Walaupun dengan timbulnya paham “welfare-state” pada zaman modern ini, pelaksanaan dua sistem ekonomi yang sangat berlawanan di atas di banyak negara secara berangsur-angsur mengalami beberapa kelunakan, namun ciri-cirinya yang asli masih tetap berpengaruh besar dalam perumusan-perumusan yuridis mereka. Tetapi dalam satu hal mereka ada persamaan, yakni dalam pandangan mereka terhadap kebendaan dan ini adalah yang menjadi pokok pangkal pemikiran mereka, yakni sama-sama terlalu menyukai benda atau terlalu materialistis, sebagaimana dalam firman Allah: “dan sesungguhnya manusia itu sangat suka kepada kebendaan (materialistis). (Q.S. Al-Adiyat, ayat: 8).
Jadi soal kebendaan ini merupakan salah satu masalah pokok dalam kehidupan manusia, dari segi ekonomi menyangkut masalah pemanfaatannya dan dari segi hukum menyangkut masalah kepemilikannya. Namun kemudian satu sama lain mempunyai pengaruh timbal balik yang akan menentukan arah hidup manusia, ini dari satu sisi.

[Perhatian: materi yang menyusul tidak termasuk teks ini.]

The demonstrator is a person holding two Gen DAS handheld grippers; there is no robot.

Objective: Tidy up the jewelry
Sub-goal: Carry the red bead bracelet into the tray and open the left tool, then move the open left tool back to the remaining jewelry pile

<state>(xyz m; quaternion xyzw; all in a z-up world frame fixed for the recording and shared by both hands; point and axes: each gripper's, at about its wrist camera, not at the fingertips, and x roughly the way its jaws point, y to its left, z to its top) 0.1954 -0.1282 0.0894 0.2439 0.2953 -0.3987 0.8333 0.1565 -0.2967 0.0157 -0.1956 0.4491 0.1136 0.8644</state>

Sedangkan dari sisi lain, akibat kegagalan sistem ekonomi kapitalis ataupun sosialis dan sistem lainnya dalam memenuhi kehidupan ekonomi umat, telah menarik perhatian para ekonom Islam untuk membangun sistem ekonomi alternatif dalam perspektif Islam. semua metode pemecahan terhadap kebobrokan dan absurditas asas-asas (kapitalis dan sosialis termasuk dalam hal ini komunisme) masih bertentangan dengan metode operasional (thariqah)[7] Islam, dimana metode (thariqah) Islam dalam mengambil pemecahan masalah ekonomi adalah juga yang dipergunakan untuk memecahkan setiap masalah manusia, yaitu mengkaji dan memahami realitas masalah ekonomi tersebut, lalu menggali pemecahan masalahnya dari nash-nash sara’ kemudian mengukuhkan kesesuaian antara nash-nash tersebut dengan realitas ekonomi yang ada.

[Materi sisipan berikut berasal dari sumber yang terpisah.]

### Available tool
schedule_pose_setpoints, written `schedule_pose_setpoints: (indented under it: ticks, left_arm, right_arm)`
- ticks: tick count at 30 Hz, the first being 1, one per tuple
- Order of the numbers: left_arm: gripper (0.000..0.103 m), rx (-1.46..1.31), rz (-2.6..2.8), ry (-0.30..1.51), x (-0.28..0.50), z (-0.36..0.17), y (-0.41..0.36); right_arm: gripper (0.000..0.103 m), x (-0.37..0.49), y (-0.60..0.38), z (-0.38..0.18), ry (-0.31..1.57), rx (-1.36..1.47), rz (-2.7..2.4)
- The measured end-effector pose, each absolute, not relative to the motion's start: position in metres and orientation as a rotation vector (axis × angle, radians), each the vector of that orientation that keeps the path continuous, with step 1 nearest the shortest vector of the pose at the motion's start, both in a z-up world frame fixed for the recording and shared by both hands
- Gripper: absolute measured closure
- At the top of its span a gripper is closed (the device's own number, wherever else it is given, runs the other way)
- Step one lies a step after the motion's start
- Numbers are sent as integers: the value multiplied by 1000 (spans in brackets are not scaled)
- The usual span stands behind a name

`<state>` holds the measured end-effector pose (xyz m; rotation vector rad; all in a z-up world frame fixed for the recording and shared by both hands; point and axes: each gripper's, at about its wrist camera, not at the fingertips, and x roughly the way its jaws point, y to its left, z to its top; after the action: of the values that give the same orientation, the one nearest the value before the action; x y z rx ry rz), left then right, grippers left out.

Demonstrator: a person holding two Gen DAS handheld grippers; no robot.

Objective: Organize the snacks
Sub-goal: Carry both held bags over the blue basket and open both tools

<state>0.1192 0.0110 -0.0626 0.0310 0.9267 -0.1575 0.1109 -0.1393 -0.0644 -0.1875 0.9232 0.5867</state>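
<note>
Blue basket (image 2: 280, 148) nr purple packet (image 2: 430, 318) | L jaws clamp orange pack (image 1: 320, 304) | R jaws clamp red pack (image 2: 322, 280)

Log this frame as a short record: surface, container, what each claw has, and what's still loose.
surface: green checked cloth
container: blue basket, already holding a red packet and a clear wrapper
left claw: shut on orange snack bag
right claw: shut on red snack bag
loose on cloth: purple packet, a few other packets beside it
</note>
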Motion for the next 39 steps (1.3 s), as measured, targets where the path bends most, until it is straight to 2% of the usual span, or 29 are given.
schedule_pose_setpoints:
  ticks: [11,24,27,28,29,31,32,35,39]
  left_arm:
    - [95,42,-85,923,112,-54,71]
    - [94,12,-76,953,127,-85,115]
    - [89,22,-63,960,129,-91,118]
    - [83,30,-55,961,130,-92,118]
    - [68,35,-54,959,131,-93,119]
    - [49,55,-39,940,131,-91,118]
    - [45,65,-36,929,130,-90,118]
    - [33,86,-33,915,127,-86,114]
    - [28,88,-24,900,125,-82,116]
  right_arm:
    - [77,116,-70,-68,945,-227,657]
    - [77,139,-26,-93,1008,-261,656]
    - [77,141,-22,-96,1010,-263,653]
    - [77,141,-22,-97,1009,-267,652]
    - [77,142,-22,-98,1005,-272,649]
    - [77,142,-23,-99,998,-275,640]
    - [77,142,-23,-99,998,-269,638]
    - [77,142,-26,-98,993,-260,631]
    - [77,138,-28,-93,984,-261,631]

Dari sisi ini dapat dilihat bahwa pada masa sekarang terdapat badan-badan atau lembaga-lembaga perniagaan modern yang semakin berkembang dan menyangkut banyak orang. Dari sini kemudian muncul perbincangan mengenai pendapat-pendapat Islam dari segi halal dan haramnya. Pendapat yang bertentangan ini terjadi di dalam masyarakat Islam yaitu masyarakat Islam modern dan masyarakat Islam ortodoks. Pendapat-pendapat yang bertentangan ini kadang-kadang menimbulkan kesenjangan yang amat luas yang berarti masalah ini bisa melahirkan kebekuan sikap masyarakat dalam melakukan aktifitas ekonomi.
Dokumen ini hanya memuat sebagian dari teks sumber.